We all know that buying our food from local sources is good for us and good for our local economy. But why stop at produce? There are many other local goods and services, including windows and doors, that contribute to a vibrant and thriving economy in your community.
Here are 10 reasons to shop locally for windows, doors and other products:
1. Keep your money at home
When you buy from local businesses, you are supporting your friends and neighbours, and more of your money stays where you live. Keeping your money at home promotes growth and helps to create a strong, healthy economic base in your community.
2. You get better service and higher quality products
Locally owned and operated companies rely on your goodwill — they strive to get to know you and keep you happy and satisfied. Their reputations are built upon providing you with excellent service and quality products.
3. Get hired
Domestic businesses have a vested interest in the success of your community — they are an integral part of it. They are more likely to create and keep jobs for local residents than their big corporation counterparts.
4. Local businesses care about community
Owners of local businesses are often involved in developing key decisions that shape the environment of the community. Since they typically have roots or ties to the area, they have a vested interest in making good decisions for all.
5. Reduce environmental impact and promote sustainability
Small independent, local businesses help to reduce environmental impacts — they tend to have a smaller footprint than larger corporations and so occupy less land. They typically use more locally-made goods in their manufacturing processes, and create less traffic and air pollution because they are usually located closer to their customers.
6. Local businesses give back to their community
Studies show that local businesses support and donate to community and non-profit causes more substantially than non-local businesses.
7. Local businesses support each other
Local companies tend to purchase goods and services from other local businesses, such as marketing materials, advertising, legal and maintenance.

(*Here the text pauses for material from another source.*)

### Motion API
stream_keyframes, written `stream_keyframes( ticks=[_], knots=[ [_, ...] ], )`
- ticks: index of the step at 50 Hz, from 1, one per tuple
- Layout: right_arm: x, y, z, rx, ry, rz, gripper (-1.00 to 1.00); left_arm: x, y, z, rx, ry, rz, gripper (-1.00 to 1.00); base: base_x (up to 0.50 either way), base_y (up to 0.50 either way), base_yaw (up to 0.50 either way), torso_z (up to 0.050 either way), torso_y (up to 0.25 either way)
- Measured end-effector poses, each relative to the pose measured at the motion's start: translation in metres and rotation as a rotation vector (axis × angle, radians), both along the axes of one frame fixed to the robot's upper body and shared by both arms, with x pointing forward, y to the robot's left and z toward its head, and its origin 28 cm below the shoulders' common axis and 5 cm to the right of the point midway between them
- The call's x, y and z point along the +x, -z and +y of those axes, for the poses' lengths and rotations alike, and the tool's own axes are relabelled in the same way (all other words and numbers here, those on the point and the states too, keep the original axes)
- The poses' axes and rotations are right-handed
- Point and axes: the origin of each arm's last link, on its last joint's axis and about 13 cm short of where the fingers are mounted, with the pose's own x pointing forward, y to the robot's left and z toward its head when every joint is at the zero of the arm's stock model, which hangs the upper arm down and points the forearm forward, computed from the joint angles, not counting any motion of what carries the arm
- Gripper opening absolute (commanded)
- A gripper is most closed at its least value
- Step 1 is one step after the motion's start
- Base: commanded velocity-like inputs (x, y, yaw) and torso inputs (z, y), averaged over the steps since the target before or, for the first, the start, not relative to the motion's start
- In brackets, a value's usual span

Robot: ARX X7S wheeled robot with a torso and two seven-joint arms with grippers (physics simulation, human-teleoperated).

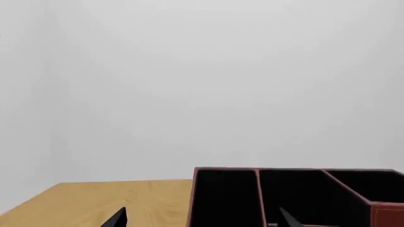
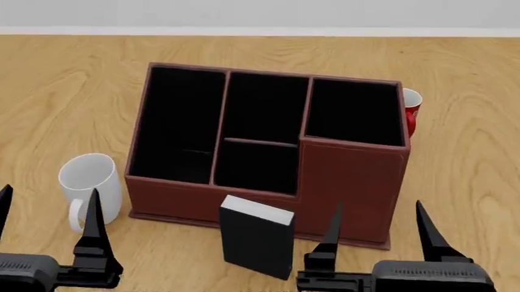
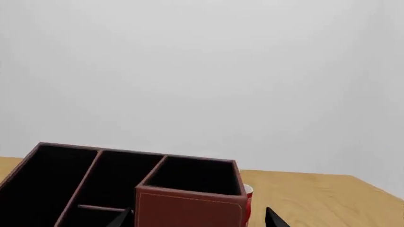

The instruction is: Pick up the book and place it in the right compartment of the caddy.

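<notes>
Biggest thing first: the wooden surface [image 2: 455, 73], with the caddy [image 2: 182, 198] sitting mid-scene and nothing in any of its sections. Its right compartment [image 2: 355, 112] is the tall one on the right, nearer the right gripper [image 2: 378, 225]. The book [image 2: 256, 237] stands upright just in front of the caddy's near wall, between your two arms and untouched. So you're at the very start, I'd say: reach not begun. Both the right gripper and the left gripper [image 2: 49, 210] have their fingers spread wide, holding nothing. Next move probably wants the right one coming in over the book. The white mug [image 2: 89, 179] sits left; a red mug [image 2: 412, 112] is mostly hidden behind the caddy. Neither wrist view shows the book.
</notes>
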Motion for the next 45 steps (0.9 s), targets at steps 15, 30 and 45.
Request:
stream_keyframes(
  ticks=[15,30,45],
  knots=[
    [0.0,-0.004,0.001,-0.065,0.028,0.013,1.0,0.0,-0.005,0.002,-0.003,-0.002,-0.012,1.0,0.0,0.0,0.47,0.0,0.0],
    [-0.002,-0.007,0.004,-0.074,0.006,-0.002,1.0,-0.005,-0.011,0.005,0.008,-0.02,-0.036,1.0,0.0,0.0,0.5,0.0,0.0],
    [-0.004,-0.009,0.006,-0.071,-0.011,-0.011,1.0,-0.006,-0.014,0.008,0.019,-0.049,-0.044,1.0,0.0,0.0,0.5,0.0,0.0]
  ],
)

8. Small, independent companies contribute to the diversity of your community
Local businesses tend to offer more diverse and unique products than big box stores — this helps to establish the distinct character of your community
9. More tax dollars stay in your community
Because small independent companies usually have their main operations located locally, a larger portion of their tax dollars go towards the community’s essential services such as transit, roads and parks.
10. Saves you money
You might think that big-box stores and huge multi-national corporations may offer you the best prices and save you money. You may be surprised at the savings you may see when you buy local. Shopping local can cut costs such as transportation, fuel and shipping. Often these costs savings are transferred over to you, the customer.
EuroLine Windows Inc. is a private Canadian company founded in 1993 as A.N.G. Window Tech Ltd. In 1998, the name was changed to EuroLine Windows Inc. to better reflect the advanced European technology embraced by the company. Our head office and manufacturing facility is located in Delta, BC — in the heart of the Lower Mainland.
Today, EuroLine Windows Inc. is an innovative designer and manufacturer of distinctive windows and doors for private residences and commercial buildings. The company is the largest manufacturer of uPVC tilt & turn windows and doors in North America, with installations throughout North America and countries around the globe.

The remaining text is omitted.